Lymphopenia, or lymphocytopenia, is the condition generated by a low number of lymphocytes in the blood. Although T cells could be initially increased at the onset of COVID-19 infection, during the progression to severe pneumonia, patients appear to have low number of lymphocytes, which display activation or exhaustion/senescence markers as well as an altered expression of master regulators and multiple chemokine receptors [36]. In addition, the overall number of adaptive T cells decreases dramatically, especially in elderly patients over 60 years of age and in those needing intensive care [37]. Studying an immune signature that characterizes SARS-CoV-2 infection could offer many potential opportunities for immunotherapy and increase the knowledge of the underlying mechanisms of the development of the illness.
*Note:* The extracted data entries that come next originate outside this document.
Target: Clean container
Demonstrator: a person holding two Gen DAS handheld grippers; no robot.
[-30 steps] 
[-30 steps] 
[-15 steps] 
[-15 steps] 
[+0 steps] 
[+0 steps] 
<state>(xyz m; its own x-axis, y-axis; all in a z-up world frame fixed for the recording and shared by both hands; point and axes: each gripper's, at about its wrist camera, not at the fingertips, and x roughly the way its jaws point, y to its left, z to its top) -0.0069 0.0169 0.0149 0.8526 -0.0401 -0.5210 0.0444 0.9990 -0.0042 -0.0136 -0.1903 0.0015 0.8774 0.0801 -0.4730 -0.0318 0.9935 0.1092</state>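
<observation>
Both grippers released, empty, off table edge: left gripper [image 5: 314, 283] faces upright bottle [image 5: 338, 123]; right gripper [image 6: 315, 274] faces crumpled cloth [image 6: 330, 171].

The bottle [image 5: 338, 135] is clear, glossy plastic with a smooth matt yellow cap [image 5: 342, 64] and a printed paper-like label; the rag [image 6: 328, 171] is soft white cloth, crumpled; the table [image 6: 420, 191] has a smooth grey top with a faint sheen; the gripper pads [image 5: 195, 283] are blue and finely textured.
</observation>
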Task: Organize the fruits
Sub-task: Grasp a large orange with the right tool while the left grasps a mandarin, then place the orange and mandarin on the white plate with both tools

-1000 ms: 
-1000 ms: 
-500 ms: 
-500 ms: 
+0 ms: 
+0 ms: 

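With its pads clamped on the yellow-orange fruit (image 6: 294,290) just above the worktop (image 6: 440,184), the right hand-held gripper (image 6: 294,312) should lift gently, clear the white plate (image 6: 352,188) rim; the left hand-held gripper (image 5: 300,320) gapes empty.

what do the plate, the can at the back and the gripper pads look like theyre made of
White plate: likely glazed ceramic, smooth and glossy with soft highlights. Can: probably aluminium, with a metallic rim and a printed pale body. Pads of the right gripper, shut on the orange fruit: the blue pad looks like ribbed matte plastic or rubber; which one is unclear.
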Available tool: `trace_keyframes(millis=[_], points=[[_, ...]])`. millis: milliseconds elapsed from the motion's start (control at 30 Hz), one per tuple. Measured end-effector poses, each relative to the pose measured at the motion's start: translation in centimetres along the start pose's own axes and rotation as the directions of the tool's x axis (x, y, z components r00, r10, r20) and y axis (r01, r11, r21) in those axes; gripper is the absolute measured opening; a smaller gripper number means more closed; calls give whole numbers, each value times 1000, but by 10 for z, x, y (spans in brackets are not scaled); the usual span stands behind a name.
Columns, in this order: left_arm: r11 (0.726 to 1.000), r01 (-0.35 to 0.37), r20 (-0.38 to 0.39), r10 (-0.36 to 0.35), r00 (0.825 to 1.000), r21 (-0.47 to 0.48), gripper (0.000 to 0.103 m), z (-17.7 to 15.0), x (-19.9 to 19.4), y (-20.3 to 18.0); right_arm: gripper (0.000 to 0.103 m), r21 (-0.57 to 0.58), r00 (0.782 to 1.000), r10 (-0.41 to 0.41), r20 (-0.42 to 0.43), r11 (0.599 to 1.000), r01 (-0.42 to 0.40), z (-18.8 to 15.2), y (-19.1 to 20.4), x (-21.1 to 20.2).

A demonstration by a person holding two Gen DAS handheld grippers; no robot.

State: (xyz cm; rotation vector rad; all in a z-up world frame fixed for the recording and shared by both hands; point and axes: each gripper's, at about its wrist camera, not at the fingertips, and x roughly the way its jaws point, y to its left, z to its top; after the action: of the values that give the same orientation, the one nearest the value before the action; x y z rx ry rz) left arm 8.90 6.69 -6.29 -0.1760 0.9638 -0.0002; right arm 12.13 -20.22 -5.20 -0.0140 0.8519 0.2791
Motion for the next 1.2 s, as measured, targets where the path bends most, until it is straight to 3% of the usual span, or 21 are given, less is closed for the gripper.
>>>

Laing et al. [14] tried to find a common COVID-19 immune signature from 63 hospital-treated patients (Table 1). In an effort to characterize the host–pathogen relationship, they also considered sex, ethnicity, age, underlying illness, and clinical presentation. Interestingly, the authors noted that there was a simultaneous mechanism of suppression and activation of T lymphocytes. In particular, they observed how CD8+ cells and γδ T cells were most clearly affected than CD4 T and NK cells. Moreover, severe losses of Vγ9Vδ2 cells in the blood substantially shifted the compartment composition toward Vδ1+ cells. Thus, in particular, the depletion of Vδ2+ T cells or other immune cells such as plasmacytoid Dendritic Cells (pDC) and basophils could provide the means to monitor and better understand the specific components of COVID-19 infection.
A common COVID-19 immunophenotype is represented by CD8+ T cells coexpressing both PD-1 and TIM3 (exhausted-associated markers), but their hyperexpression was observed during the progression of symptomatic stages [37,38]. The T cell dysregulation induced by SARS-CoV-2 infection affects memory T cells, upon which adults are presumably more reliant than children because of thymic involution. Thus, T cell dysregulation might determine a decrease in T-cell-mediated immunoprotection, and the expansion of the pool of naive T cells may explain the relatively reduced severity of COVID-19 infection in children [39].
Knowledge of the mechanism through which SARS-CoV-2 might induce a low level of γδ T cells is still limited. Recently, many authors have evaluated an upregulation of NKG2A expression on NK cells; in COVID-19-infected lung epithelial cells, there is an overexpression of HLAE. NKG2A is a heterodimeric inhibitory receptor that binds to the nonclassical HLA class I molecule (HLA-E) on NK cells [40,41]. Peptide-loaded HLA-E binds to NKG2A, and the latter transduces inhibitory signaling through two tyrosine-based inhibition motifs (ITIMs), which suppress NK cytokine cytotoxicity and secretion [40]. Even more interesting is the decreased NKG2A expression in NK cells of convalescent subjects [42]. Even if the enhanced expression of NKG2A has not been revealed in the γδ T cells of COVID-19 patients, it is known that small intestinal CD8+ TCR γδ T cells of celiac patients might express NKG2A in the memory subsets [43,44]. Hence, more studies are needed to verify if SARS-CoV-2 deactivates the antiviral immunity [45] by activating NKG2A; this may explain, in turn, why γδ T cells are decreased at onset [46].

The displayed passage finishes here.